An unchanged copy of all the lines below is expected, and it should contain no pictures.

> _Exercise data_:
___

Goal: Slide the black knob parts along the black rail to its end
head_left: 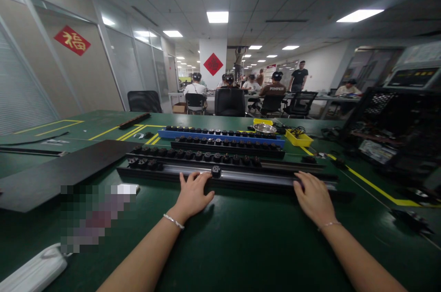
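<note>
A long black rail (248, 177) with a shiny inner channel lies across the green table in front of me. Several black socket-like modules (142, 163) sit at its left end, and a single one (216, 171) stands near the middle. My left hand (195, 193) rests on the rail's front edge, fingers spread, its fingertips just left of the single module. Farther right, my right hand (314, 196) has its fingers bent over the front edge of the same rail, thumb against the near side. What lies under its fingertips is hidden.
Behind are more module-filled black rails (227, 145) and a blue rail (165, 134). A metal bowl (264, 128) and yellow bin (298, 138) stand beyond. Left lie a dark panel (69, 170) and white strap (37, 269); right stands an open equipment frame (375, 122). People sit farther back.
</note>
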A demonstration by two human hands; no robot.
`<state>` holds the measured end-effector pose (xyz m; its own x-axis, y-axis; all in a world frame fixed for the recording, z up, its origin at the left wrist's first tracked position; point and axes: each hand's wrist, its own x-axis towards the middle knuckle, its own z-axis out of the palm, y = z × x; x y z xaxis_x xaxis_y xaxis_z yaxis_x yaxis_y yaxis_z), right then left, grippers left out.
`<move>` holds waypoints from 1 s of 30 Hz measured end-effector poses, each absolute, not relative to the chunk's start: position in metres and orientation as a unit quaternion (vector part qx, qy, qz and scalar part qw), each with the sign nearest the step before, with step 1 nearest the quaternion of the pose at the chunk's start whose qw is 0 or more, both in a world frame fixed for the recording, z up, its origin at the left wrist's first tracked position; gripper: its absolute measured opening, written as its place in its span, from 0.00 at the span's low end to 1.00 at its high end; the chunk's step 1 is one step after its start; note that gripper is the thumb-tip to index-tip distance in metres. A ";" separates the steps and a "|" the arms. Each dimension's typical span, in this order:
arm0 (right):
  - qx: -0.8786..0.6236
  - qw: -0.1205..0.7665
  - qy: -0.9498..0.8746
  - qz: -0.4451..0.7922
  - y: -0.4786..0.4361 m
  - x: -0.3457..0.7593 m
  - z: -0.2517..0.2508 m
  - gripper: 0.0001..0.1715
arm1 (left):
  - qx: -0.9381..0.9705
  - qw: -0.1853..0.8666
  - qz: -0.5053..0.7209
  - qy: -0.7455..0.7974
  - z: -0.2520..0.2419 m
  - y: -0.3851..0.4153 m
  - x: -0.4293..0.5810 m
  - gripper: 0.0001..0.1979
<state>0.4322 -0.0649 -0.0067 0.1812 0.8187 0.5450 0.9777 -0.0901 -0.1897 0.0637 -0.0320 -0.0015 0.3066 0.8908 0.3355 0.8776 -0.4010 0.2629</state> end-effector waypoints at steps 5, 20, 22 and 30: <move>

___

> _Solution for this exercise_:
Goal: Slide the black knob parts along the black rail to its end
head_left: 
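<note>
A long black rail (248, 177) with a shiny inner channel lies across the green table in front of me. Several black socket-like modules (142, 163) sit at its left end, and a single one (216, 171) stands near the middle. My left hand (195, 193) rests on the rail's front edge, fingers spread, its fingertips just left of the single module. Farther right, my right hand (314, 196) has its fingers bent over the front edge of the same rail, thumb against the near side. What lies under its fingertips is hidden.
Behind are more module-filled black rails (227, 145) and a blue rail (165, 134). A metal bowl (264, 128) and yellow bin (298, 138) stand beyond. Left lie a dark panel (69, 170) and white strap (37, 269); right stands an open equipment frame (375, 122). People sit farther back.
</note>
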A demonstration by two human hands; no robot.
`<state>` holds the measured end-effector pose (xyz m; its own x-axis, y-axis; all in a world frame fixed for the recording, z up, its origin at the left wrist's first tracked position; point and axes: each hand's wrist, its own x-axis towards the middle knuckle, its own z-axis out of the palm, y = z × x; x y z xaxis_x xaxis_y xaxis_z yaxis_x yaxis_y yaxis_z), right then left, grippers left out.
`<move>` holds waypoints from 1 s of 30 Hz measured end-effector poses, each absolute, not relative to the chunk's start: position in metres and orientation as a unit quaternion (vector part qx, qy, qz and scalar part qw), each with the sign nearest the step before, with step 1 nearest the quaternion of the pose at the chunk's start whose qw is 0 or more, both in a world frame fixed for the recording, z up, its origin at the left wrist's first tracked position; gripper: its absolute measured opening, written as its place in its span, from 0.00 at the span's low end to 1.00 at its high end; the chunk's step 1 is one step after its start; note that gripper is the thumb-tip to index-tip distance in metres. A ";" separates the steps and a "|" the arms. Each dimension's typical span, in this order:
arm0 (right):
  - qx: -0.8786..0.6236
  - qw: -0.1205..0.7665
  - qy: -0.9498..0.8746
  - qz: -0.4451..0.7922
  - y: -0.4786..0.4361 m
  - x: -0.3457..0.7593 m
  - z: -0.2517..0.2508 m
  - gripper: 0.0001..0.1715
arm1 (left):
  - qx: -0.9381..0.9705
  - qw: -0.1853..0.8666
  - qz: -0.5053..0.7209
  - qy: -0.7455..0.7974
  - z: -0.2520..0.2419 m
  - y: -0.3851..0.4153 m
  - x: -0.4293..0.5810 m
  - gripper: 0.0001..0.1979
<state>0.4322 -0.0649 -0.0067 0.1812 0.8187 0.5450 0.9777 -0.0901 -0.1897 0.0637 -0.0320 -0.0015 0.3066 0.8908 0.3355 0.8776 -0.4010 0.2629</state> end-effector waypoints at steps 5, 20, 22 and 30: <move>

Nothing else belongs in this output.